Diagnose von Darm- und Bauchspeichedrüsenkrebs

Bei der Diagnose von Darm- und Bauchspeichedrüsenkrebs wird abgeklärt, um welchen Tumor es sich handelt, wie weit er sich ausgebreitet hat und ob Begleiterkrankungen bestehen.


Koloskopie bei Darmkrebs

Sowohl die Darmspiegelung (im Bild) als auch die Endosonographie werden unter leichter Narkose und ambulant durchgeführt.

Bei Verdacht auf Darmkrebs wird zur Entnahme der Gewebeprobe eine Darmspiegelung (Koloskopie) vorgenommen. Dabei führt die Gastroenterologin oder der Gastroenterologe über den After ein Instrument in den Darm ein, an dessen Ende sich eine Kamera und eine Lichtquelle befinden (Endoskop).

Die Aufnahmen der Kamera werden auf einen Bildschirm übertragen und die Darmschleimhaut kann auf verdächtige Gewebeveränderungen untersucht werden. Mit feinen Spezialinstrumenten, die am Endoskop angebracht sind, können Gewebeproben entnommen werden.


Endosonographie bei Bauchspeicheldrüsenkrebs

Bei Verdacht auf Bauchspeicheldrüsenkrebs wird zur Entnahme der Gewebeprobe eine Endosonographie durchgeführt. Wie bei der Darmspiegelung führt der Gastroenterologe ein Endoskop in den Körper ein. Im Gegensatz zur Darmspiegelung wird das Endoskop aber über den Mund eingeführt.

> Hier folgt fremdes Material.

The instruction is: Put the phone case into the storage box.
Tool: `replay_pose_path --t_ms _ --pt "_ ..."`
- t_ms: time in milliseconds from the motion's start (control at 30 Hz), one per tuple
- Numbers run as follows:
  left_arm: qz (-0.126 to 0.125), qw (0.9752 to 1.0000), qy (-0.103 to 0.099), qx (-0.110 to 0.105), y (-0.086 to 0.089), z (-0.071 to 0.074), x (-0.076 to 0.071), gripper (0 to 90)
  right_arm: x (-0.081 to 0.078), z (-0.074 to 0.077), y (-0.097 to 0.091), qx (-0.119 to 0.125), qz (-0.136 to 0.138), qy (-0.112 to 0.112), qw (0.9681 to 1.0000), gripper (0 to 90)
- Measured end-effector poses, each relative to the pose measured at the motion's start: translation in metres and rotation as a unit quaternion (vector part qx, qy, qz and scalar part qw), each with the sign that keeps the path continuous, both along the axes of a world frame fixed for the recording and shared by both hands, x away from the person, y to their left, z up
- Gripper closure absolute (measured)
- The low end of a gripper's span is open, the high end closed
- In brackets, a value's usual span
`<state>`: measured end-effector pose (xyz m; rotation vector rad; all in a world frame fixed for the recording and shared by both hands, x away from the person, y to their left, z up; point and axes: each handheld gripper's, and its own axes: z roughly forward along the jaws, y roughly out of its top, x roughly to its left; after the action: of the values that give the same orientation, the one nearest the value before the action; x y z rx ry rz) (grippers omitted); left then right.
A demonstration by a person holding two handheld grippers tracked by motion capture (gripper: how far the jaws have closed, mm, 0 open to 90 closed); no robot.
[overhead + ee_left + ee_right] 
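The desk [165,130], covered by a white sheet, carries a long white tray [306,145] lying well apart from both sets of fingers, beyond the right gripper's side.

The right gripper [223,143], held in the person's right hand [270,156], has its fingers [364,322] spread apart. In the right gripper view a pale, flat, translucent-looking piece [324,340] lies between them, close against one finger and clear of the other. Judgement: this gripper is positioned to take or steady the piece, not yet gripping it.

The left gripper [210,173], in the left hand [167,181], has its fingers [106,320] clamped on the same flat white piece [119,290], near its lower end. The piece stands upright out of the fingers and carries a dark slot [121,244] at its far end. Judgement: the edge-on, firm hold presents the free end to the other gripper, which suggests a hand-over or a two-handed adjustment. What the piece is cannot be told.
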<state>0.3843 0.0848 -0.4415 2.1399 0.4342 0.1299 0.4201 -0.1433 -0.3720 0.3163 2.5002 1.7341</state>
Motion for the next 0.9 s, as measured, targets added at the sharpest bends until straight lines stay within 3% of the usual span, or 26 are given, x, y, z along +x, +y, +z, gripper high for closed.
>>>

Bei der Endosonographie befindet sich am Ende des Endoskops zusätzlich zur Kamera und zur Lichtquelle ein Ultraschallkopf. Dadurch kann die Bauchspeicheldrüse aus unmittelbarer Nähe mit Ultraschall untersucht werden. Die Entnahme der Gewebeprobe erfolgt millimetergenau mit einer Feinnadel.


Analyse im Speziallabor

Nach Abschluss der Untersuchung werden die Gewebeproben in spezialisierten Labors untersucht. Die Gewebeanalyse liefert Klarheit darüber, ob es sich um Krebs handelt, und falls ja, um welche Krebsart.